The Indian government has announced to cut tariffs on crude and refined palm oil imports from Southeast Asian countries, effective January 1.
The import tax on crude palm oil produced in Indonesia, Malaysia, and other ASEAN members was cut to 40 percent from 44 percent, while a duty on the refined palm oil was lowered to 50 percent, and to 45 percent for Malaysian imports, from 54 percent, according to a notification issued by the ministry of finance the day just before the new year.
In March last year, India raised the duty on imported crude palm oil to 44 percent from 30 percent and elevated the import tax on refined palm oil to 54 percent from 40 percent.
The industry expected that the tax cut would encourage domestic suppliers to import more palm oil in coming months, but not necessarily benefit Indian consumers as it would impact the domestic palm oil refining industry and curb oil palm plantations.
“Palm oil is now seen as more competitive due to the duty reduction and this will lead to higher imports from January onwards,” said Sandeep Bajoria, chief executive of the Sunvin Group, a vegetable oil importer in Mumbai.
India, the world’s biggest edible oil buyer, imports 60 percent — about 15.5 million tons annually — of its edible oil demand, largely from Malaysia and Indonesia for palm oil, Argentina for soya oil and Ukraine for sunflower oil.
In the 2017/18 marketing year, its palm oil imports slipped 6.4 percent year-on-year to 8.7 million tons, according to the industry data.

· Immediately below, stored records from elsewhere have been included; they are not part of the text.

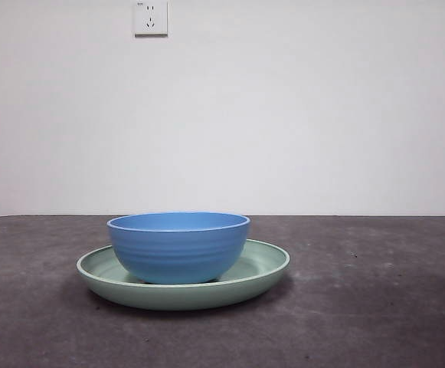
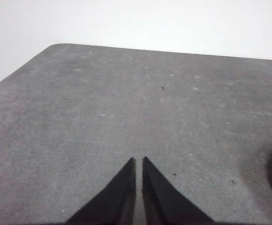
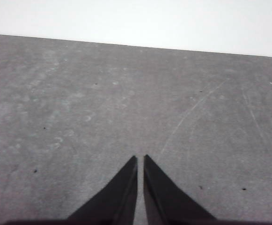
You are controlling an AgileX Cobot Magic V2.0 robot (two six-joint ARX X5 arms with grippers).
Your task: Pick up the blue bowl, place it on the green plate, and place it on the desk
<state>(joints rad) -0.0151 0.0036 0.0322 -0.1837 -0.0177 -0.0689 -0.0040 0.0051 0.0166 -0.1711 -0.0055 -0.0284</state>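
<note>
The desk (image 1: 391,307) is being occupied by the green plate (image 1: 264,268), with the blue bowl (image 1: 179,247) being carried upright inside it. Nearer the plate's edge, the left gripper (image 2: 139,161) is being kept nearly closed and empty; likewise the right gripper (image 3: 140,159).

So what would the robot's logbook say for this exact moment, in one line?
blue bowl: upright on green plate | plate: on desk | left gripper: shut, empty, over bare desk | right gripper: shut, empty, away from dishes
</note>
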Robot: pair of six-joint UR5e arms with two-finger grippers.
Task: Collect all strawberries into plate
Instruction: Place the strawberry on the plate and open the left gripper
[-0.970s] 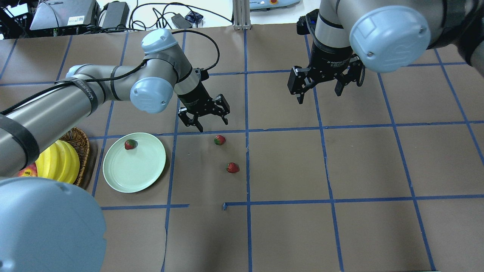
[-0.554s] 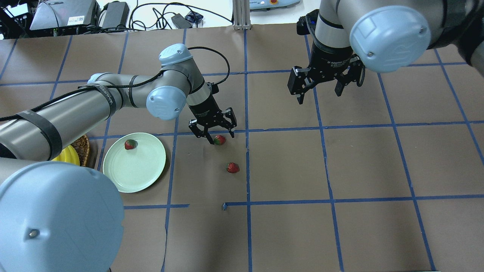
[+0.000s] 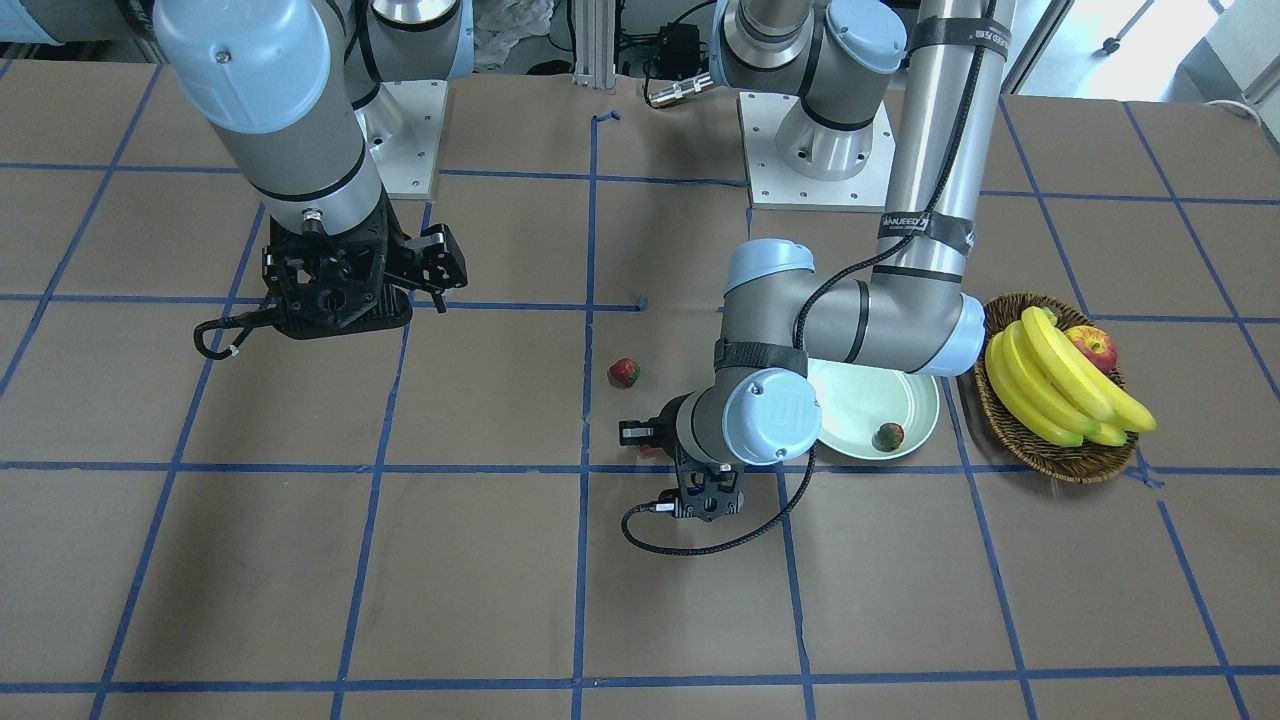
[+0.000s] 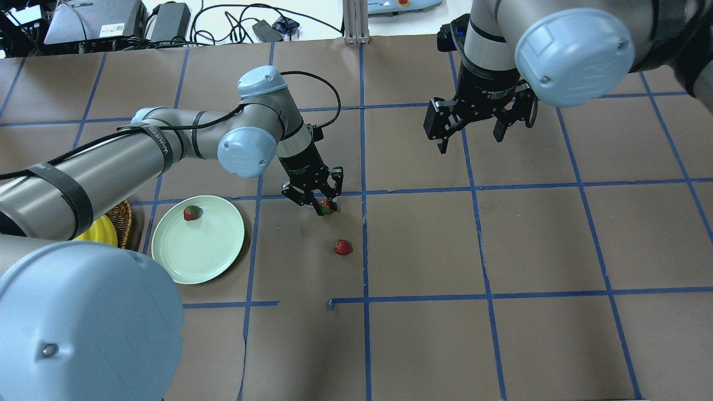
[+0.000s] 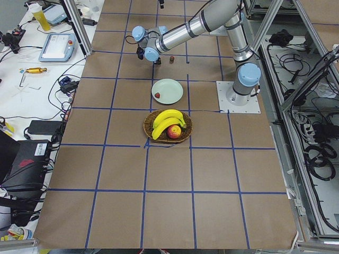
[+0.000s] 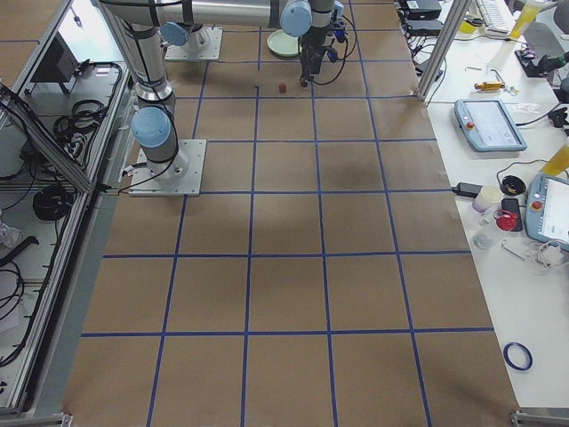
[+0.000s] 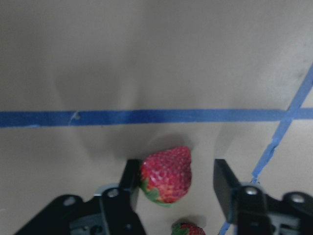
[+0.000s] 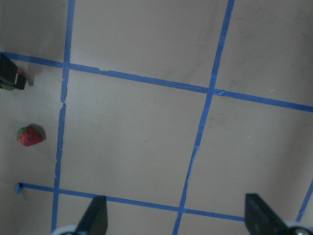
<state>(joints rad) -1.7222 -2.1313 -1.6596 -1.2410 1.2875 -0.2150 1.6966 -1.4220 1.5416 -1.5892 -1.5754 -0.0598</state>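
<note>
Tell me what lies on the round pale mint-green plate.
One small red strawberry with a green cap lies on the plate, near its rim. The overhead view shows the rest bare. In the front-facing view the left arm covers part of it.

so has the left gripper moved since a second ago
Yes. The left gripper crossed the blue tape line toward the overhead view's lower right and now straddles a strawberry, jaws open.

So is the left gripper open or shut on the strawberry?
Open. In the left wrist view the left gripper straddles the strawberry; one finger sits against it, the other stands apart with a gap showing.
</note>
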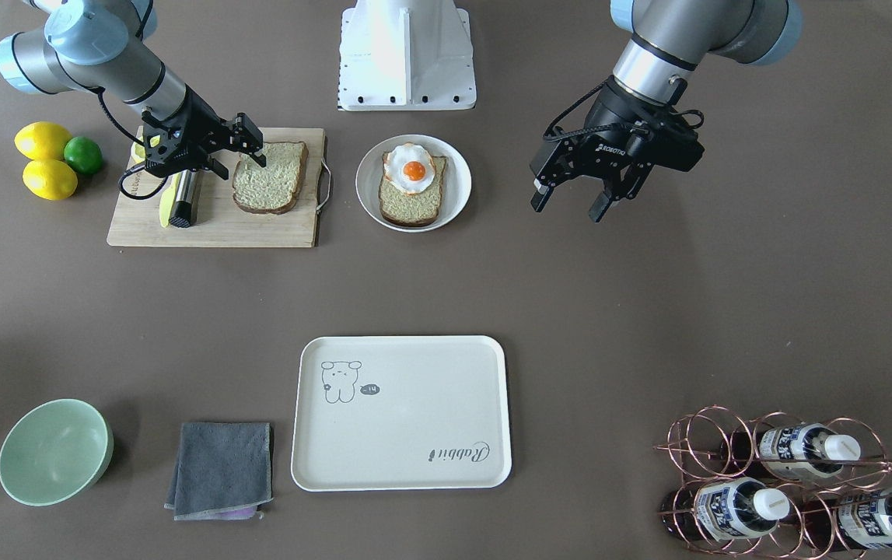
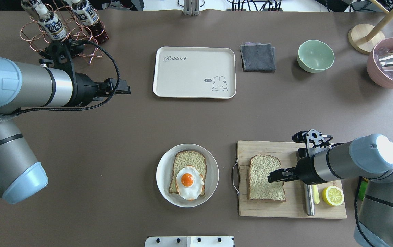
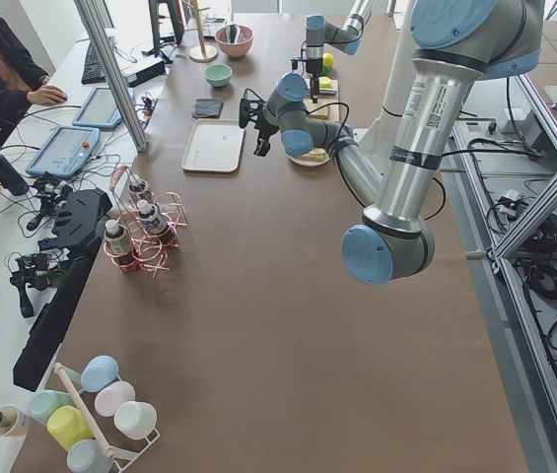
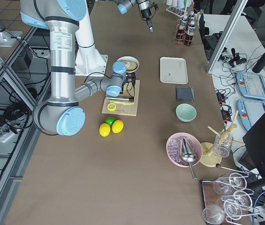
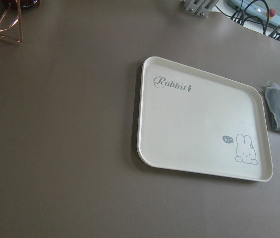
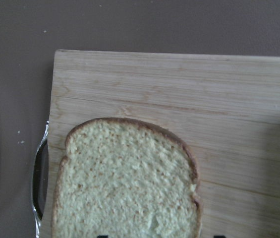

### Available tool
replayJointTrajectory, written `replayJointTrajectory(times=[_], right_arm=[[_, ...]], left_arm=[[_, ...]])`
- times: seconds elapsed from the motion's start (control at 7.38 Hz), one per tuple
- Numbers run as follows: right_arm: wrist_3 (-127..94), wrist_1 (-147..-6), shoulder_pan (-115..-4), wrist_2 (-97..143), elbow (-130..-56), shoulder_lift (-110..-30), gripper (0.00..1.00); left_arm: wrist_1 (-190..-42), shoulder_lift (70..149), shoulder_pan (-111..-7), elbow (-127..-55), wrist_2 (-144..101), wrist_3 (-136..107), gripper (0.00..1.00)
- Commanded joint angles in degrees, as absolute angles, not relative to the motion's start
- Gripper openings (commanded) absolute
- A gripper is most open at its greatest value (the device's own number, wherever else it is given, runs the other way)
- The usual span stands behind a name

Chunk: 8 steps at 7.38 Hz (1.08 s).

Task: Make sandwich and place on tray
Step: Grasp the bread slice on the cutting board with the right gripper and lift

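One bread slice (image 1: 271, 183) lies flat on the wooden cutting board (image 1: 259, 229). My right gripper (image 1: 257, 150) hovers open over that slice's edge; it also shows in the overhead view (image 2: 272, 177). The right wrist view shows the slice (image 6: 130, 188) just below. The other bread slice (image 1: 412, 206) lies on the round white plate (image 1: 368, 175) with the fried egg (image 1: 412, 167) on top. The cream tray (image 1: 414, 435) stands empty across the table. My left gripper (image 1: 570, 206) is open and empty, in the air beside the plate. The left wrist view shows the tray (image 5: 199, 129).
A knife (image 1: 181, 198) and a lemon half (image 2: 332, 195) lie on the board. Two lemons and a lime (image 1: 45, 159) sit beside it. A green bowl (image 1: 55, 451), grey cloth (image 1: 220, 469) and copper bottle rack (image 1: 788, 482) line the far side.
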<state>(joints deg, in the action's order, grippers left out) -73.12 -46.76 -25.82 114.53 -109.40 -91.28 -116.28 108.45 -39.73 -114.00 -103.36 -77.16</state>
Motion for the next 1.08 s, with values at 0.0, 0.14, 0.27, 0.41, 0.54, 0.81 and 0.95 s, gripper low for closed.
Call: replayJointTrajectory(times=[0.0,0.14,0.27,0.41,0.54,0.81,0.95], right_arm=[[-73.13,-46.76,-25.75,114.52,-109.16,-91.32,0.38],[-73.13,-46.76,-25.75,114.52,-109.16,-91.32,0.15],[-73.13,-46.76,-25.75,114.52,-109.25,-91.32,0.0],[-73.13,-46.76,-25.66,113.04,-109.25,-91.67,0.0],[-73.13,-46.67,-25.75,113.03,-109.51,-91.84,0.0],[-73.21,-45.28,-26.62,114.07,-111.0,-92.28,0.0],[-73.21,-41.61,-29.07,118.43,-111.53,-93.5,0.0]], left_arm=[[-116.28,108.46,-39.73,-113.91,-103.36,-76.99,0.97],[-116.28,108.54,-39.81,-113.91,-103.36,-76.99,0.97],[-116.28,108.54,-39.81,-113.82,-103.36,-76.91,0.97],[-116.28,108.54,-39.81,-113.91,-103.36,-76.9,0.97],[-116.28,108.63,-39.81,-113.91,-103.36,-76.9,0.97],[-116.28,108.63,-39.9,-113.91,-103.45,-76.82,0.96],[-116.28,108.72,-39.9,-113.82,-103.53,-76.73,0.95]])
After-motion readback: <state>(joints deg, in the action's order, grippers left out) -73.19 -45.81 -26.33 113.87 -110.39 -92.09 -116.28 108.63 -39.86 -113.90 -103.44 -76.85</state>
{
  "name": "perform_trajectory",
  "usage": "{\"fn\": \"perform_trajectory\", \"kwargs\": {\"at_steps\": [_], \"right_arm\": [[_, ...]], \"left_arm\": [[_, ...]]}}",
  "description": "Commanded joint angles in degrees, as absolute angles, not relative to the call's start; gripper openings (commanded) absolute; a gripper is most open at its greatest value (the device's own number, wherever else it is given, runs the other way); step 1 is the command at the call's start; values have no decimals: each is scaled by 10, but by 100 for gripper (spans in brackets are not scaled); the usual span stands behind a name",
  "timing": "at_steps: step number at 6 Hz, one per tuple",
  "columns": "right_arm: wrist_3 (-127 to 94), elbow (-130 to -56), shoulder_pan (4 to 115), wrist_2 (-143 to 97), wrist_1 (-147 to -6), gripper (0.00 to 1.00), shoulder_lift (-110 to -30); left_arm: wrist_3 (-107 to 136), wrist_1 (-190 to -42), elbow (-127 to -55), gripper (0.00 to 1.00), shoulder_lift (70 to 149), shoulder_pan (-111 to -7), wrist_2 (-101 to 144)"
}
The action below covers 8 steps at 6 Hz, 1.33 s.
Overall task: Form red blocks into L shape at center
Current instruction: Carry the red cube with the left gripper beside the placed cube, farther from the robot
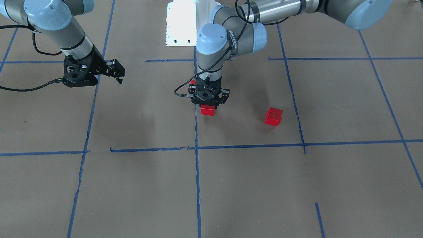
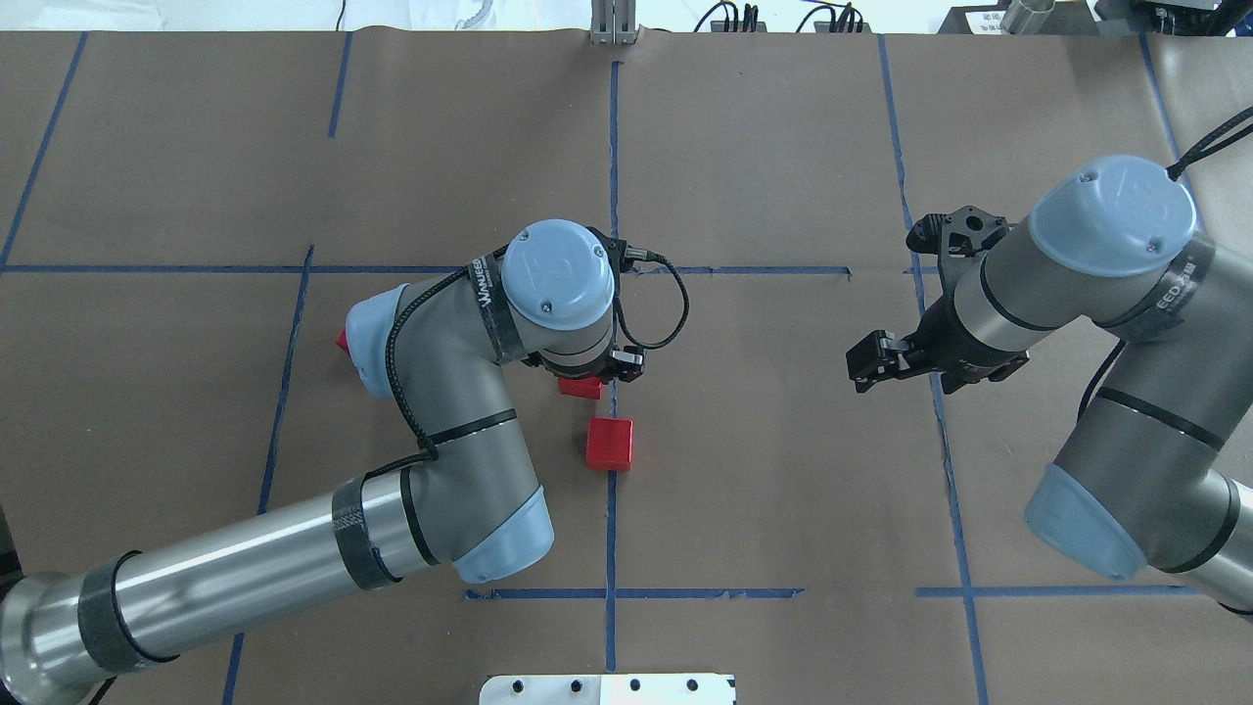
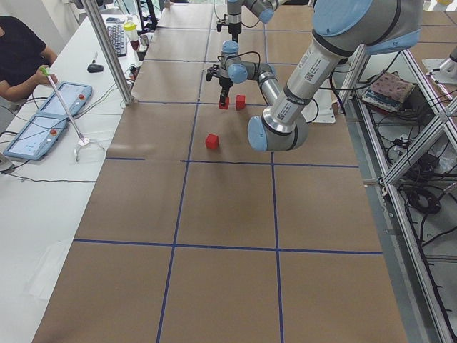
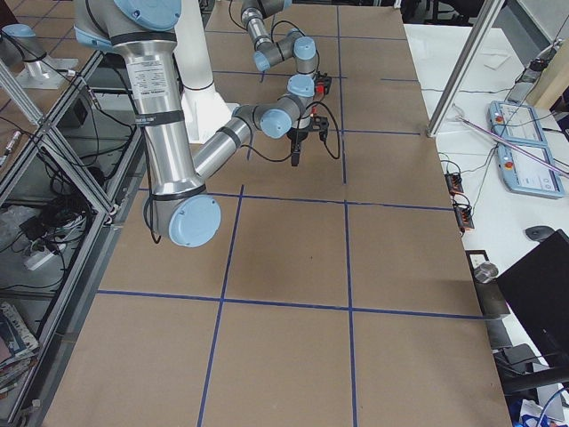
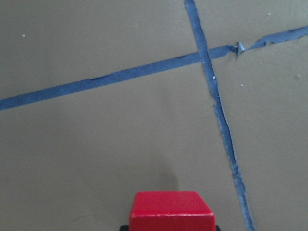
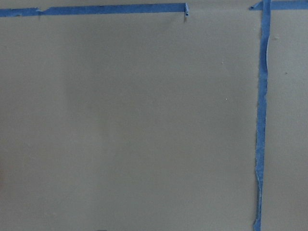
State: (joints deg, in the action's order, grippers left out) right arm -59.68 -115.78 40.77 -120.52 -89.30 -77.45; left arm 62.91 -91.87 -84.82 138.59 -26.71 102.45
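left gripper holding a red block at the center strip

the left gripper (image 1: 208, 104) has its jaws closed on one red block (image 1: 208, 111), low over the paper beside the blue tape strip (image 2: 612, 509); i cannot tell whether it touches down. it is probably held there to be set against the second block (image 2: 609, 444), which lies near it toward the robot's edge of the table (image 2: 147, 147) with a gap between them. the third block (image 1: 273, 116) lies well apart toward the table's left end, so the l looks unfinished. the right gripper (image 1: 121, 73) hangs with jaws apart and nothing in them, over the right border tape of the center (image 2: 764, 441). that is well off from the left arm, and every block is far from the table's edges.
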Motion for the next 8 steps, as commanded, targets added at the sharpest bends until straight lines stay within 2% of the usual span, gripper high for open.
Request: {"fn": "perform_trajectory", "kwargs": {"at_steps": [1, 8], "right_arm": [[-597, -1158, 408, -1203, -893, 100, -780], [-597, -1158, 407, -1202, -892, 100, -781]], "left_arm": [[662, -916, -846, 0, 1396, -247, 1022], [707, -924, -836, 1, 1397, -243, 1023]]}}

Indonesia and Malaysia, the top two palm oil suppliers to India, were seeking a tariff cut by New Delhi on their exports as both countries were seeing increasing stockpiles due to higher production.
India’s palm oil imports could have dipped in December but will rebound in January as some importers had postponed shipments in anticipation of duty reduction, an industry source said.
The tax cut has closed the duty gap between crude and refined palm oil to 5.5 percent from 11 percent for shipments from Malaysia, which could result in increased imports of refined palm oil, the source added.
“This is a death knell for the domestic refining industry and will halt expansion of palm plantations in the country,” said BV Mehta, executive director of Solvent Extractors’ Association (SEA), a Mumbai-based trade body.
India has 70 percent of its edible oil consumption imported from foreign countries, as compared to a 44-percent proportion in 2001/02.
As Indonesia has traditionally cornered India’s palm oil market, the tax cut will now allow Malaysia to raise its share, a Mumbai-based dealer said.